BigQuery - Create a table from results of a query that uses complex CTEs?

2 min read 06-10-2024
BigQuery - Create a table from results of a query that uses complex CTEs?


Creating Tables from Complex CTE Queries in BigQuery

Problem: You've crafted a complex query in BigQuery using Common Table Expressions (CTEs) to achieve a desired result set. Now, you want to store this data into a table for future analysis or use.

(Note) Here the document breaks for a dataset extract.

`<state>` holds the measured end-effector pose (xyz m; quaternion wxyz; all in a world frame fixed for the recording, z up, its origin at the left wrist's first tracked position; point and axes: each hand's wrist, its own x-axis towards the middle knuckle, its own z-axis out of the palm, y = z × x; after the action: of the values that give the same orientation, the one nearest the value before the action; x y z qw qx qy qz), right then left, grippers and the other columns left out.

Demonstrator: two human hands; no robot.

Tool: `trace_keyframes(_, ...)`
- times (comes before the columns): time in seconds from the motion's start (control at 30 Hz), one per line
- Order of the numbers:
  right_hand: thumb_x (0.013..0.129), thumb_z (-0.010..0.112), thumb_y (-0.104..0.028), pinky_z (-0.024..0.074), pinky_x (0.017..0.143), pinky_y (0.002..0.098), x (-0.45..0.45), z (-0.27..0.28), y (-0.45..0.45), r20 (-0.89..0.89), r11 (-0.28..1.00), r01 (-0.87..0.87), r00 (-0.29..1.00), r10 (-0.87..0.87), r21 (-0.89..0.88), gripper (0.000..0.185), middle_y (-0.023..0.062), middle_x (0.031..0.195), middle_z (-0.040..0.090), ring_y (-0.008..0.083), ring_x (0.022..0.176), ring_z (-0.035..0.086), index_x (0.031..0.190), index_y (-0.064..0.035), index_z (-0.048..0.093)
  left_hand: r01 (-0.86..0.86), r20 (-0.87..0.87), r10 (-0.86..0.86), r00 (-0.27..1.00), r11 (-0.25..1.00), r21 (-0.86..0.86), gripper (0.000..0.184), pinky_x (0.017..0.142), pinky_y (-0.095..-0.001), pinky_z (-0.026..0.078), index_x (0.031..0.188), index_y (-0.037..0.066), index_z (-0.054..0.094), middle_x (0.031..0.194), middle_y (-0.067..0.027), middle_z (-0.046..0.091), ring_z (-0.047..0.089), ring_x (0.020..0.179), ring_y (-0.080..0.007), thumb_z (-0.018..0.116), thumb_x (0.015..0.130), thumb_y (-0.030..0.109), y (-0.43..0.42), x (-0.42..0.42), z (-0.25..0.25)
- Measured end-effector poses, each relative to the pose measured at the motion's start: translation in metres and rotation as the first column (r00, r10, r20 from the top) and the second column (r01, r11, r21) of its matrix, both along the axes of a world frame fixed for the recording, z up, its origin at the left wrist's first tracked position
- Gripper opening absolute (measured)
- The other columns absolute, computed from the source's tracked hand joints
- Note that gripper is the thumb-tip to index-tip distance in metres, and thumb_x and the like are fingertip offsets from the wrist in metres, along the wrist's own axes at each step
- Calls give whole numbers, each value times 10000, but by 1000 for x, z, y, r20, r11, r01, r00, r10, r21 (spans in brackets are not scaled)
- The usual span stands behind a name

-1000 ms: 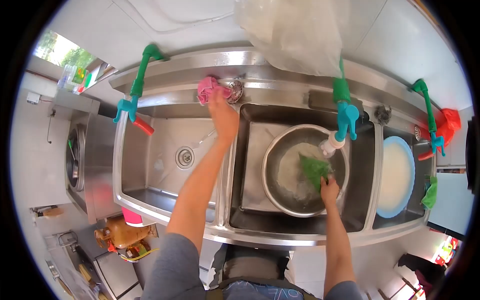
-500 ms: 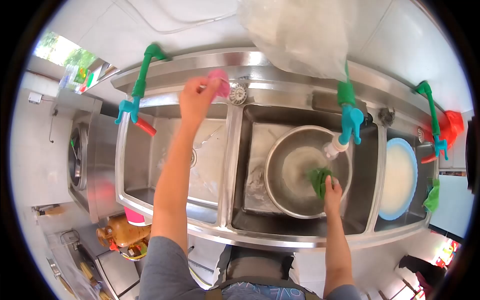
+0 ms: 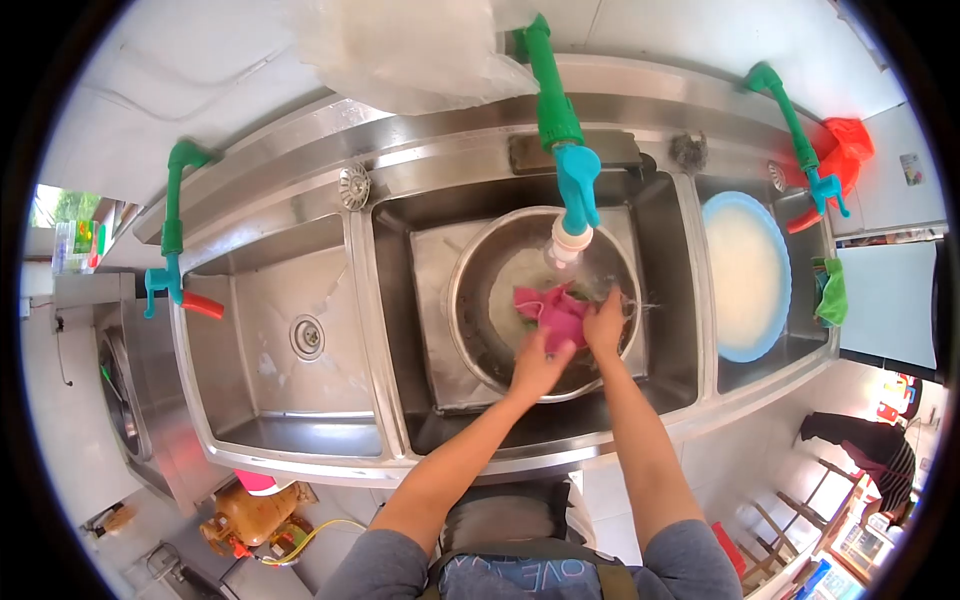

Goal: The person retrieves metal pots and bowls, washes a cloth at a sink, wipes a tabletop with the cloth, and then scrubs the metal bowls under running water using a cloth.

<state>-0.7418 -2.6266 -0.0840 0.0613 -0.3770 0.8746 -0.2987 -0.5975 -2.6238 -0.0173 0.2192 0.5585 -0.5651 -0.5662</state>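
A pink cloth (image 3: pixel 562 318) is bunched over the steel basin (image 3: pixel 468 352) in the middle sink. My left hand (image 3: pixel 541 366) grips its lower edge. At the cloth's right side is my right hand (image 3: pixel 604 326), fingers curled in. Bits of a green cloth (image 3: pixel 578 295) peek out beside the pink one, by my right fingers; most of it is covered. Right above hangs the teal tap (image 3: pixel 577 190) with its white nozzle (image 3: pixel 570 243). Water splashes around my right hand. Cloudy liquid shows in the basin.
The left sink (image 3: pixel 265 330) has a drain. A blue-rimmed tub (image 3: pixel 742 275) with whitish contents sits in the right sink, near a green rag (image 3: pixel 829 291) on the edge. A drain strainer (image 3: pixel 354 186) and a scouring pad (image 3: pixel 688 151) lie on the back ledge.
My left hand came down from above the left sink with the pink cloth into the basin, meeting my right hand and the green cloth. The view swung right; splashing now shows.
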Motion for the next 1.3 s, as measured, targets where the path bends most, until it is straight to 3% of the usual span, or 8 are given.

Rephrased: Imagine you've built a detailed report using multiple steps in BigQuery. How do you save this report as a table for easy access and future analysis?

Scenario:

Let's assume you have a table named "Sales" with columns for Order_Date, Product, and Quantity. You want to create a new table summarizing the total sales for each product on a monthly basis.

WITH MonthlySales AS (
  SELECT
    DATE_TRUNC(Order_Date, MONTH) AS SalesMonth,
    Product,
    SUM(Quantity) AS TotalQuantity
  FROM
    `your_project.your_dataset.Sales`
  GROUP BY 1, 2
)
SELECT
  SalesMonth,
  Product,
  TotalQuantity
FROM
  MonthlySales
ORDER BY
  SalesMonth, Product;

This query uses a CTE named "MonthlySales" to first group sales by month and product, then presents the result in a clean format. Now, how do you store this output into a new table?

Solution:

BigQuery offers a straightforward solution using the CREATE OR REPLACE TABLE statement. Here's how to do it:

CREATE OR REPLACE TABLE `your_project.your_dataset.MonthlySalesSummary` AS
WITH MonthlySales AS (
  SELECT
    DATE_TRUNC(Order_Date, MONTH) AS SalesMonth,
    Product,
    SUM(Quantity) AS TotalQuantity
  FROM
    `your_project.your_dataset.Sales`
  GROUP BY 1, 2
)
SELECT
  SalesMonth,
  Product,
  TotalQuantity
FROM
  MonthlySales
ORDER BY
  SalesMonth, Product;

Explanation:

  1. CREATE OR REPLACE TABLE: This statement creates a new table or replaces an existing table with the same name.
  2. Table Name: Replace your_project.your_dataset.MonthlySalesSummary with your desired project, dataset, and table name.
  3. CTE and SELECT: You keep the entire query structure, including the CTE and the final SELECT statement, as it is.

Key Points:

  • CREATE OR REPLACE: This ensures that if a table with the same name exists, it will be overwritten.
  • Data Freshness: The new table will be populated with the result of the query at the time of execution. It will not be automatically updated with changes to the source data.
  • Partitioning: You can leverage BigQuery partitioning features to optimize storage and query performance for your new table.

Example:

Imagine you want to create a table summarizing the average order value per month for each product category:

CREATE OR REPLACE TABLE `your_project.your_dataset.AvgOrderValue` AS
WITH MonthlyOrders AS (
    SELECT
        DATE_TRUNC(Order_Date, MONTH) AS SalesMonth,
        Product,
        SUM(Quantity * UnitPrice) AS TotalOrderValue
    FROM
        `your_project.your_dataset.Sales`
    GROUP BY 1, 2
),
AvgOrderValueByCategory AS (
  SELECT
    SalesMonth,
    Product,
    TotalOrderValue,
    AVG(TotalOrderValue) OVER (PARTITION BY SalesMonth ORDER BY Product) AS AvgOrderValue
  FROM
    MonthlyOrders
)
SELECT
  SalesMonth,
  Product,
  TotalOrderValue,
  AvgOrderValue
FROM
  AvgOrderValueByCategory
ORDER BY
  SalesMonth, Product;

Conclusion:

This approach simplifies creating tables from complex queries in BigQuery. By combining CTEs with CREATE OR REPLACE TABLE, you can quickly store your analytical results into tables for further analysis or use in other queries. Remember to consider partitioning and data freshness for optimal performance and data management.